With all due respect we set ourselves up for failure because the majority of the time we have no idea what we are actually looking for and all we want is a little bit of attention. For centuries we have been bought up to believe that the biggest aspiration in life is ‘marriage’, thus we rush into things or scare people away because all we are doing is tick-boxing. The invisible checklist however, is somewhat visible especially if you are asian because this hot topic is the discussion at every dinner table - if you’re not talking about it, your mother is and if your lucky enough to have a liberal mother, the aunties next door are definitely talking which means double the pressure.

Sadly if you’re a 25(or above) and unmarried you have passed your sell by date. Furthermore if you are divorced, let’s just say you are second hand good and no one will marry you. In short being single is hypothetically speaking killing you softly and slowly. Meeting a spouse is strenuous and definitely a first world problem but ultimately who doesn’t want to be loved? There is a constant need to have validation from the opposite sex, so in the name of the ‘American Dream’ we turn from one path to another in order to somehow ‘make it’.

Along the way the common dilemmas one usually comes across are these:

Meeting the right person at the wrong time

Getting into a relationship far too quickly after a breakup or not soon enough

Being superficial or just being ‘too choosy’

Being attracted to someone who is already taken

Not being attracted by someone who is attracted to you or vice versa

Let’s face it, these are all problems because we are just forcing it.
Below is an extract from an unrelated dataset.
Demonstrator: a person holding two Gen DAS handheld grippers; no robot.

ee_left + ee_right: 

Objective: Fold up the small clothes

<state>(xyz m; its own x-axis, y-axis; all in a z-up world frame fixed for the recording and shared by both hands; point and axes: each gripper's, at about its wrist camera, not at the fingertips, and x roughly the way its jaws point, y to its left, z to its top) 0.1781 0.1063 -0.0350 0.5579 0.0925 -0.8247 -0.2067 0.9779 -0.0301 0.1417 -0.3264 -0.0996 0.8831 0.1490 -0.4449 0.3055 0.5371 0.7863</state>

I settled for my ex because he was the first person that came into my life and seemed to fit the status quo. I was attracted and he was Bengali so he fit the bill. Yes I may have been young but honestly speaking I settled because I did not expect any better nor did I value myself enough to see past my lack of ignorance.

I understand no one enjoys being alone and meeting people is not easy especially because we live in an era where speaking to someone has been replaced with swiping right/left, not to forget the constant pressures from our friends and family, ultimately leading to people selling themselves short.

However, being married does not necessarily mean that you will be happy. Nowadays we fail to appreciate the little things and the core root of the problem stems from our lack of self belief and not being taught how to appreciate ourselves. We don’t understand that we must be happy with ourselves and live our lives on our own terms. For centuries us South Asian women have followed the customs of culture and placed ourselves second, whether we live by our parents rules or our husbands rules. We fail to understand that we are actually entitled to live the way we please without any constraints.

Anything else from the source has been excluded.